- Instructions to follow
Please transcribe the listing that follows exactly; images are to be excluded.
=-=-=
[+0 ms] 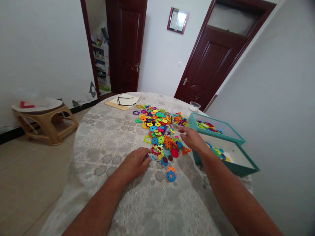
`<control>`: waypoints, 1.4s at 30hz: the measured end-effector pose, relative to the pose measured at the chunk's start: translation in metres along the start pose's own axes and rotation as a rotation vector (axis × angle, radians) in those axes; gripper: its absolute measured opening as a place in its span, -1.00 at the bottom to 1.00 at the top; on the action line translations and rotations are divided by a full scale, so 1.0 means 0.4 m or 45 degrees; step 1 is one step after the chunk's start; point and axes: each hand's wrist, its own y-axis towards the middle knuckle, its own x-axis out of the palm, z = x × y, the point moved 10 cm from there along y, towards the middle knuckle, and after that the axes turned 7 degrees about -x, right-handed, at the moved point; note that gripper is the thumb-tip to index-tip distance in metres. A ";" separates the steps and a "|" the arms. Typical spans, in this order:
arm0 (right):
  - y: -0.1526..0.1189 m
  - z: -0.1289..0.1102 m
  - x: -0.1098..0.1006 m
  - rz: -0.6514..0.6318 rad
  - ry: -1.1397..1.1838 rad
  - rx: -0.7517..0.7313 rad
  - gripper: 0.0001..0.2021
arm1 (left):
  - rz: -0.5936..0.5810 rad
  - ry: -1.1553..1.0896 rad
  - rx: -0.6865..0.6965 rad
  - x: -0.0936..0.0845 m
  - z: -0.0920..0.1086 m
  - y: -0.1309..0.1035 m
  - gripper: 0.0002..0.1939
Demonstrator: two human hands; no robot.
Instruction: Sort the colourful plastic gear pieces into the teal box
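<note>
A pile of colourful plastic pieces [157, 124], many of them gear-shaped, lies on the patterned tablecloth [105, 141]. My left hand [138, 160] rests at the pile's near left edge, fingers bent by a light blue piece; whether it holds one is hidden. My right hand [190, 136] reaches over the pile's right side, and what its fingers hold, if anything, is too small to tell. An orange triangle [186, 150] lies below it. A blue gear piece [171, 176] overlaps an orange one at the near end. Behind my right hand stands a clear container [180, 119] of pieces.
Two teal-edged boxes [246, 162] with pieces inside stand at the table's right, partly behind my right forearm. Black glasses [118, 100] lie on paper at the far left. A small clear bowl [195, 105] sits at the far right. A stool [49, 123] stands left.
</note>
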 end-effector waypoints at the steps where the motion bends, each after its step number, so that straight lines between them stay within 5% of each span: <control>1: -0.035 -0.008 0.027 -0.037 0.021 -0.042 -0.67 | -0.002 0.005 -0.001 0.001 -0.001 0.000 -0.69; 7: -0.136 -0.017 0.142 -0.009 0.178 -0.119 -0.37 | 0.014 -0.036 0.028 0.000 -0.004 0.003 -0.69; 12: -0.124 -0.007 0.155 0.151 0.295 -0.071 -0.74 | 0.021 -0.055 -0.007 0.002 -0.019 0.006 -0.68; 18: -0.155 0.032 0.146 0.214 0.747 0.163 -0.70 | -0.011 -0.024 -0.015 0.004 -0.014 0.005 -0.68; 25: -0.199 -0.157 0.175 0.002 0.909 -0.075 -0.75 | -0.083 -0.293 -0.007 -0.014 0.037 -0.010 -0.53; 30: -0.215 -0.264 0.204 -0.066 0.882 -0.249 -0.80 | -0.211 -0.363 0.102 -0.004 0.070 -0.020 -0.79; 33: -0.207 -0.244 0.226 -0.132 0.988 -0.169 -0.76 | -0.191 -0.326 0.080 -0.005 0.058 -0.015 -0.82; 36: -0.188 -0.168 0.195 0.035 0.914 -0.039 -0.68 | -0.121 -0.289 0.011 -0.017 0.040 -0.005 -0.80; 39: -0.181 -0.077 0.145 0.268 0.772 0.117 -0.66 | 0.061 -0.275 -0.127 -0.053 0.008 0.004 -0.73; 42: -0.177 -0.042 0.151 0.226 0.777 0.150 -0.65 | 0.230 -0.300 -0.264 -0.088 -0.027 0.003 -0.65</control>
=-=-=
- Completed exercise
[+0 ms] 
`<control>`: waypoints, 1.4s at 30hz: the measured end-effector pose, relative to the pose measured at the chunk's start: translation in metres along the start pose's own axes and rotation as a rotation vector (axis × angle, radians) in those axes; gripper: its absolute measured opening as a place in its span, -1.00 at the bottom to 1.00 at the top; on the action line translations and rotations are divided by a full scale, so 1.0 means 0.4 m or 45 degrees; step 1 is one step after the chunk's start; point and axes: each hand's wrist, its own y-axis towards the middle knuckle, its own x-axis out of the palm, z = x × y, the point moved 10 cm from there along y, towards the middle knuckle, and after that the axes turned 7 degrees about -x, right-handed, at the moved point; note that gripper is the thumb-tip to index-tip distance in metres. A ";" separates the steps and a "|" the arms. Typical spans, in this order:
arm0 (right):
  - y: -0.1526..0.1189 m
  - z: -0.1289..0.1102 m
  - x: -0.1098..0.1006 m
  - rz: -0.6514..0.6318 rad
  - ry: -1.1397..1.1838 rad
  - rx: -0.7517..0.7313 rad
  - gripper: 0.0001..0.2021
arm1 (left):
  - rz: -0.5936..0.5810 rad
  - ry: -1.1553..1.0896 rad
  - rx: -0.6865..0.6965 rad
  - x: -0.0936..0.0845 m
  - z: -0.0920..0.1086 m
  - y: -0.1309..0.1035 m
  - gripper: 0.0002..0.1939
Demonstrator: two human hands; no robot.
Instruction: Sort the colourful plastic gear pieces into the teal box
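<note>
A pile of colourful plastic pieces [157, 124], many of them gear-shaped, lies on the patterned tablecloth [105, 141]. My left hand [138, 160] rests at the pile's near left edge, fingers bent by a light blue piece; whether it holds one is hidden. My right hand [190, 136] reaches over the pile's right side, and what its fingers hold, if anything, is too small to tell. An orange triangle [186, 150] lies below it. A blue gear piece [171, 176] overlaps an orange one at the near end. Behind my right hand stands a clear container [180, 119] of pieces.
Two teal-edged boxes [246, 162] with pieces inside stand at the table's right, partly behind my right forearm. Black glasses [118, 100] lie on paper at the far left. A small clear bowl [195, 105] sits at the far right. A stool [49, 123] stands left.
</note>
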 end-effector waypoints at the steps where the motion bends, each after its step number, so that straight lines between them stay within 5% of each span: <control>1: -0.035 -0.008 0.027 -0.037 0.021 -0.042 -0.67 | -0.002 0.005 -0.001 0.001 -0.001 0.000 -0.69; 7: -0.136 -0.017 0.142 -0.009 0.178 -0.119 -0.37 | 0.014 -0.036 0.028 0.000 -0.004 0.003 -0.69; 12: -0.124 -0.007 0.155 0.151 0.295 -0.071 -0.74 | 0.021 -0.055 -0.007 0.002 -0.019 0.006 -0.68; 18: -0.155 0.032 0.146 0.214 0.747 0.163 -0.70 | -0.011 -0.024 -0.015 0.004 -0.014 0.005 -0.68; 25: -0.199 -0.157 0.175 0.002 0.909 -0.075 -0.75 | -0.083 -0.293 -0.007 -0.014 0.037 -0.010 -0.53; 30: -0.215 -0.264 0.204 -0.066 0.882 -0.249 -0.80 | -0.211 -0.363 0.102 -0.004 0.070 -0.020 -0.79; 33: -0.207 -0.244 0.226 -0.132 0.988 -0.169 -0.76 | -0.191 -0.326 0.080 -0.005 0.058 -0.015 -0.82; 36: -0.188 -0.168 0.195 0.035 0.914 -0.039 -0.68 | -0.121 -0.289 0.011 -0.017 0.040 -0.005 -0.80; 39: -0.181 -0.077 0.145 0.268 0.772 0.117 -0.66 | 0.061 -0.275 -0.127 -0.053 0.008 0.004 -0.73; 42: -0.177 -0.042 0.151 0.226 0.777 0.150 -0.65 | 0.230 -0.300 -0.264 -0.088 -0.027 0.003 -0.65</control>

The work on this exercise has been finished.